RECORDS PROVIDED: Begin

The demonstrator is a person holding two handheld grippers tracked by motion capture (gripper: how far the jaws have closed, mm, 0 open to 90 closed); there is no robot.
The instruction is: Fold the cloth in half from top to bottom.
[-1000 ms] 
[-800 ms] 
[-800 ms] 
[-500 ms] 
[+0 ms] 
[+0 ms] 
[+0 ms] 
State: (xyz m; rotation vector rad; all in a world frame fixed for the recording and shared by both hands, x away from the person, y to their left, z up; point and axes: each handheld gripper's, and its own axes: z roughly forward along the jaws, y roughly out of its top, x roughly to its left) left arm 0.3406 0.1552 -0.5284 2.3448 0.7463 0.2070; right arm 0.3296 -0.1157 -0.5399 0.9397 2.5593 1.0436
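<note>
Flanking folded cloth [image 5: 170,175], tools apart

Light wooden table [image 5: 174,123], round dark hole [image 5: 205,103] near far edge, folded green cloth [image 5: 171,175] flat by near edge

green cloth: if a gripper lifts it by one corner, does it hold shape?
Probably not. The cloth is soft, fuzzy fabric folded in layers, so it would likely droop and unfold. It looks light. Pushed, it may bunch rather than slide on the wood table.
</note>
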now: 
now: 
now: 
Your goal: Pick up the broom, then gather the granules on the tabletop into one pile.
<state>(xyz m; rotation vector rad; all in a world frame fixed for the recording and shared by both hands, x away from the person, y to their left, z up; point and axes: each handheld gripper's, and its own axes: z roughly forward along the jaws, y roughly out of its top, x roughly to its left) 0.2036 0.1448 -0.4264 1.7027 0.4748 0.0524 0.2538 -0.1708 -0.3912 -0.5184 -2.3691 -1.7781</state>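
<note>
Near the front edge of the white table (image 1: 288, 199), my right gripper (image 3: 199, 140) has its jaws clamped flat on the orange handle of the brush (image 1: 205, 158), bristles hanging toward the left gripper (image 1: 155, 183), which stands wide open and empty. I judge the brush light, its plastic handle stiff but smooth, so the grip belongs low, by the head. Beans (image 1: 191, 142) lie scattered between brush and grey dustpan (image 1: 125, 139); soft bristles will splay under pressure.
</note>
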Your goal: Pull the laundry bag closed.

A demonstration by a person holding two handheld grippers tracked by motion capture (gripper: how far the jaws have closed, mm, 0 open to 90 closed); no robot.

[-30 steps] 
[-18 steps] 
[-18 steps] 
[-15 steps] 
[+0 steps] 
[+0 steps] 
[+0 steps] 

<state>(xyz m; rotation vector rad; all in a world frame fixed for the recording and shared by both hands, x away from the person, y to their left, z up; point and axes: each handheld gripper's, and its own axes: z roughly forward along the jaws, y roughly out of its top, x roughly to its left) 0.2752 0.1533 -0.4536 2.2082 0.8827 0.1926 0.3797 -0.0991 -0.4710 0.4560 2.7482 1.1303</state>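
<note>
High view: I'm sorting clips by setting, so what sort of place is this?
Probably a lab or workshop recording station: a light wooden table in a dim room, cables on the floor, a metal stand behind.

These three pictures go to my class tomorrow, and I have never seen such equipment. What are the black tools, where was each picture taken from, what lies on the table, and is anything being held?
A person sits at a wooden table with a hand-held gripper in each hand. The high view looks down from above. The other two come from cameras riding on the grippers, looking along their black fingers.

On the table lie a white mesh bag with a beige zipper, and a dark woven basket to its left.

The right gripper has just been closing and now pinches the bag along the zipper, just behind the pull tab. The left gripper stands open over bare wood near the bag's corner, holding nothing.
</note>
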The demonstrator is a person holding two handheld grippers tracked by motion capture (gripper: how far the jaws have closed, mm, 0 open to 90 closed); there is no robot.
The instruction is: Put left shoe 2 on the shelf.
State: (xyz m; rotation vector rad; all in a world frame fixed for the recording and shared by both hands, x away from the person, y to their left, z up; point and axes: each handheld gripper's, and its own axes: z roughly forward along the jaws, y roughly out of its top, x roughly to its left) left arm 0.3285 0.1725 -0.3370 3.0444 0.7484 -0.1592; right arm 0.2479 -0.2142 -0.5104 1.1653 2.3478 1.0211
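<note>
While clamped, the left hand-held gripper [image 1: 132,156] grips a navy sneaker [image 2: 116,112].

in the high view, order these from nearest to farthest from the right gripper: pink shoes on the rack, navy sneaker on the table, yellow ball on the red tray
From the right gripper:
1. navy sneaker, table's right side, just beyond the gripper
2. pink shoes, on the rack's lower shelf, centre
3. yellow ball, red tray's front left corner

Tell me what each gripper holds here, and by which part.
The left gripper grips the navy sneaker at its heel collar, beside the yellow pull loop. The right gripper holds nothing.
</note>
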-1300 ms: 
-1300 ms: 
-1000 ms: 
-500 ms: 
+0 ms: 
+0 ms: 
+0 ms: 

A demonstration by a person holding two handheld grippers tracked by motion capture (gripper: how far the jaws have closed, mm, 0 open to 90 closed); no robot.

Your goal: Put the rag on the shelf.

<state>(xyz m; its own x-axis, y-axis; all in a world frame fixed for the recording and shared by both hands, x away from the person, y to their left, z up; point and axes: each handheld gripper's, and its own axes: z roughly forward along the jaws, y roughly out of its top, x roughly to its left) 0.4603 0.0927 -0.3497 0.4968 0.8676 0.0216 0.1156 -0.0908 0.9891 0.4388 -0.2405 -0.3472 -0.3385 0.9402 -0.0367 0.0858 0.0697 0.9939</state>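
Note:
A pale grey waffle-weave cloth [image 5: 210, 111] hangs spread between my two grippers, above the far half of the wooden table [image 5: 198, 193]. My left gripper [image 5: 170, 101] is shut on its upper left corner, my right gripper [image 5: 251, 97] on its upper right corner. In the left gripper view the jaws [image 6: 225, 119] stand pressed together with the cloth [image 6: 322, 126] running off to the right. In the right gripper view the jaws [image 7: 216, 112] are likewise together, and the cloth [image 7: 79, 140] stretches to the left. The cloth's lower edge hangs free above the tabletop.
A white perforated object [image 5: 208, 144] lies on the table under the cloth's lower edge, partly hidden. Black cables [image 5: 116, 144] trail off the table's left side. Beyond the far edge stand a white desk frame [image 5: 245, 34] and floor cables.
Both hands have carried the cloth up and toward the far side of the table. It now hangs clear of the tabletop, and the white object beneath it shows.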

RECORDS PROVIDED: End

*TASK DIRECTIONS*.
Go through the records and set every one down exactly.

*SOLUTION TO THIS PROBLEM*.
The demonstrator is a person holding two handheld grippers tracked by motion capture (gripper: how far the jaws have closed, mm, 0 open to 90 closed); there is no robot.
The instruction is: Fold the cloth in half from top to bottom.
[-1000 ms] 
[-800 ms] 
[-800 ms] 
[-500 ms] 
[+0 ms] 
[+0 ms] 
[+0 ms] 
State: (xyz m; rotation vector rad; all in a world frame fixed for the recording and shared by both hands, x away from the person, y to their left, z up; point and axes: each handheld gripper's, and its own axes: z roughly forward along the jaws, y roughly out of its top, x roughly to its left) left arm 0.3406 0.1552 -0.5284 2.3448 0.7463 0.2070; right arm 0.3296 -0.1157 -0.5399 0.9397 2.5593 1.0436
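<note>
Flanking folded cloth [image 5: 170,175], tools apart

Light wooden table [image 5: 174,123], round dark hole [image 5: 205,103] near far edge, folded green cloth [image 5: 171,175] flat by near edge

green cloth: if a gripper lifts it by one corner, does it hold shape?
Probably not. The cloth is soft, fuzzy fabric folded in layers, so it would likely droop and unfold. It looks light. Pushed, it may bunch rather than slide on the wood table.
</note>
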now: 
now: 
now: 
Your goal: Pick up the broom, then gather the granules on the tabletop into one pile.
<state>(xyz m; rotation vector rad; all in a world frame fixed for the recording and shared by both hands, x away from the person, y to their left, z up; point and axes: each handheld gripper's, and its own axes: z roughly forward along the jaws, y roughly out of its top, x roughly to its left) 0.2036 0.1448 -0.4264 1.7027 0.4748 0.0524 0.2538 -0.1708 -0.3912 -0.5184 -2.3691 -1.7781</state>
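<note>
Near the front edge of the white table (image 1: 288, 199), my right gripper (image 3: 199, 140) has its jaws clamped flat on the orange handle of the brush (image 1: 205, 158), bristles hanging toward the left gripper (image 1: 155, 183), which stands wide open and empty. I judge the brush light, its plastic handle stiff but smooth, so the grip belongs low, by the head. Beans (image 1: 191, 142) lie scattered between brush and grey dustpan (image 1: 125, 139); soft bristles will splay under pressure.
</note>
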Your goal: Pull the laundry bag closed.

A demonstration by a person holding two handheld grippers tracked by motion capture (gripper: how far the jaws have closed, mm, 0 open to 90 closed); no robot.

[-30 steps] 
[-18 steps] 
[-18 steps] 
[-15 steps] 
[+0 steps] 
[+0 steps] 
[+0 steps] 

<state>(xyz m; rotation vector rad; all in a world frame fixed for the recording and shared by both hands, x away from the person, y to their left, z up; point and axes: each handheld gripper's, and its own axes: z roughly forward along the jaws, y roughly out of its top, x roughly to its left) 0.2752 0.1533 -0.4536 2.2082 0.8827 0.1926 0.3797 -0.0991 -0.4710 0.4560 2.7482 1.1303</state>
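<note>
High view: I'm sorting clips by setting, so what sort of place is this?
Probably a lab or workshop recording station: a light wooden table in a dim room, cables on the floor, a metal stand behind.

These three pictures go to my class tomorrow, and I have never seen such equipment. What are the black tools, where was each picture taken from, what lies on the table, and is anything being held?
A person sits at a wooden table with a hand-held gripper in each hand. The high view looks down from above. The other two come from cameras riding on the grippers, looking along their black fingers.

On the table lie a white mesh bag with a beige zipper, and a dark woven basket to its left.

The right gripper has just been closing and now pinches the bag along the zipper, just behind the pull tab. The left gripper stands open over bare wood near the bag's corner, holding nothing.
</note>
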The demonstrator is a person holding two handheld grippers tracked by motion capture (gripper: how far the jaws have closed, mm, 0 open to 90 closed); there is no robot.
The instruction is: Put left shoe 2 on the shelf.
State: (xyz m; rotation vector rad; all in a world frame fixed for the recording and shared by both hands, x away from the person, y to their left, z up; point and axes: each handheld gripper's, and its own axes: z roughly forward along the jaws, y roughly out of its top, x roughly to its left) left arm 0.3285 0.1725 -0.3370 3.0444 0.7484 -0.1592; right arm 0.2479 -0.2142 -0.5104 1.1653 2.3478 1.0211
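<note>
While clamped, the left hand-held gripper [image 1: 132,156] grips a navy sneaker [image 2: 116,112].

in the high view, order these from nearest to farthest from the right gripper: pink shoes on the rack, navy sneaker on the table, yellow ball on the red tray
From the right gripper:
1. navy sneaker, table's right side, just beyond the gripper
2. pink shoes, on the rack's lower shelf, centre
3. yellow ball, red tray's front left corner

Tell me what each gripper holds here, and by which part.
The left gripper grips the navy sneaker at its heel collar, beside the yellow pull loop. The right gripper holds nothing.
</note>
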-1300 ms: 
-1300 ms: 
-1000 ms: 
-500 ms: 
+0 ms: 
+0 ms: 
+0 ms: 

A demonstration by a person holding two handheld grippers tracked by motion capture (gripper: how far the jaws have closed, mm, 0 open to 90 closed); no robot.

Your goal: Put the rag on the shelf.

<state>(xyz m; its own x-axis, y-axis; all in a world frame fixed for the recording and shared by both hands, x away from the person, y to their left, z up; point and axes: each handheld gripper's, and its own axes: z roughly forward along the jaws, y roughly out of its top, x roughly to its left) 0.4603 0.0927 -0.3497 0.4968 0.8676 0.0216 0.1156 -0.0908 0.9891 0.4388 -0.2405 -0.3472 -0.3385 0.9402 -0.0367 0.0858 0.0697 0.9939</state>
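Note:
A pale grey waffle-weave cloth [image 5: 210, 111] hangs spread between my two grippers, above the far half of the wooden table [image 5: 198, 193]. My left gripper [image 5: 170, 101] is shut on its upper left corner, my right gripper [image 5: 251, 97] on its upper right corner. In the left gripper view the jaws [image 6: 225, 119] stand pressed together with the cloth [image 6: 322, 126] running off to the right. In the right gripper view the jaws [image 7: 216, 112] are likewise together, and the cloth [image 7: 79, 140] stretches to the left. The cloth's lower edge hangs free above the tabletop.
A white perforated object [image 5: 208, 144] lies on the table under the cloth's lower edge, partly hidden. Black cables [image 5: 116, 144] trail off the table's left side. Beyond the far edge stand a white desk frame [image 5: 245, 34] and floor cables.
Both hands have carried the cloth up and toward the far side of the table. It now hangs clear of the tabletop, and the white object beneath it shows.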

What the exercise asked for is now done.